▸ **WHAT IS NEEDED**: From the listing below, set down exactly each line beginning with the one containing "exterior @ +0" and ending with the last.

(DATASET CONTENT Opens)

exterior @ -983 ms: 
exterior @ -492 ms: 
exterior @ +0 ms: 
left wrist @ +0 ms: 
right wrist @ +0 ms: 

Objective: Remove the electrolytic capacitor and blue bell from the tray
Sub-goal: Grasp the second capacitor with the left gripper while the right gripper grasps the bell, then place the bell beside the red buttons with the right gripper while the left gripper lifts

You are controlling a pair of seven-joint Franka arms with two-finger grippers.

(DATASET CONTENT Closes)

▸ **WRITTEN REPLY**:
exterior @ +0 ms: 
left wrist @ +0 ms: 
right wrist @ +0 ms: 

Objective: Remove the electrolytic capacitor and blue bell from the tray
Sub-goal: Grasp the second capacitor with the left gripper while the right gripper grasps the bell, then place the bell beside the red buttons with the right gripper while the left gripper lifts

You are controlling a pair of seven-joint Franka arms with two-finger grippers.

No further output is required, since the answer is complete.